Tested on multiple kernels in Manjaro: the stutters are reproducible on Linux 5.4, 5.5, 5.6, and 5.6.12-24-tkg-pds, while using 4.19 does not cause stutters. Tested on NVIDIA drivers 390.132, 440.66.11, and 440.82, all cause stutters on 5.6. Desktop environment and compositor on/off seems to not influence stuttering. Stutters are present on my GTX 750 Ti, GTX 970, and GTX 980 Ti, and in my conversation with other yuzu users, the issue is reproducible on an RTX 2080 Ti in Arch Linux.

In my efforts to get the bug report log, running startx -- -verbose 6 with no display-related xorg.conf files causes the X session to use my second monitor as the primary monitor, and the stutters are not observed even on recent kernel versions. But if I apply any conf generated by nvidia-settings, the stutters come back. In addition, when disabling the first monitor in my desktop environment and restarting X, stutters still happen regardless of conf files.

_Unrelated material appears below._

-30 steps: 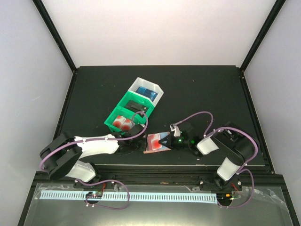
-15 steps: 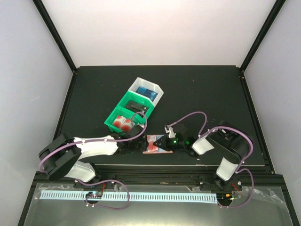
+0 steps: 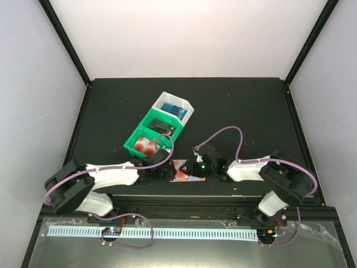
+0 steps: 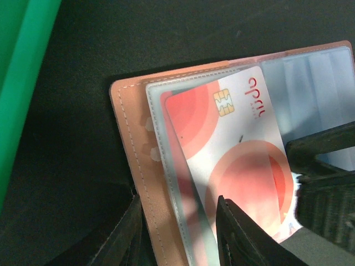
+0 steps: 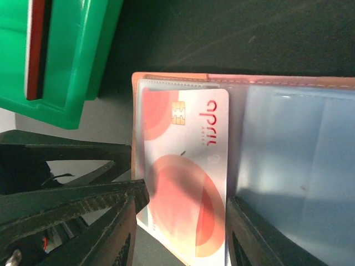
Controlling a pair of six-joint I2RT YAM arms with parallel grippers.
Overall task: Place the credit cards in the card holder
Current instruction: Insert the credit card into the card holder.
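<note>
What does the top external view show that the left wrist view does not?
Only top external: the left arm, the right arm, the white bin holding something blue, red-and-white cards in the green bin. Only left wrist: the gold chip on the credit card, the stitching on the card holder. Both: the open card holder with the credit card on it, beside the green bin.

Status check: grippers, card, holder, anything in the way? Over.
Left gripper open, straddling edge of card holder. Right gripper open, either side of credit card. Card lies on holder's sleeve, seating unclear. Green bin close by, not blocking.
</note>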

inxi -F -v8 output here: http://ix.io/2mlF
nvidia bug report log gzipped: nvidia-bug-report.log (434.8 KB)
apitrace that reproduces the issue (750 MB compressed, 3.4 GB uncompressed): https://drive.google.com/open?id=1assSjTpRDMNZRS0X6xQKSqYkwY56JebF

Using the apitrace, the most consistent way to get stutters is when it’s unloading. Otherwise, it doesn’t seem to stutter much during the replay (at least 2 stutters), and run-to-run stutters are inconsistent during the replay. It was captured on Linux 4.19.121, thus no stutters were present during the capture.

Is there a better place to ask this? Three days without any feedback whatsoever makes me feel like this isn’t the right place.

It might be the correct place to ask, sometimes there just are no answers.
At least I don’t know about any performance regressions regarding kernel versions 5.4-5.6. Since this is only affecting exactly one application, I’d wonder if that’s relying on something special.
Furthermore, your setup is quite complex, one 60Hz monitor, one 144Hz monitor, which one is the sync device, which one the display? Does it depend on nvidia-drm.modesetting=1? Too many variables to debug anything. The most minimal setup that can reproduce issues is required.
For a quick shot, you could try starting yuzu with

__GL_MaxFramesAllowed=1

env variable set.

…I’d wonder if that’s relying on something special.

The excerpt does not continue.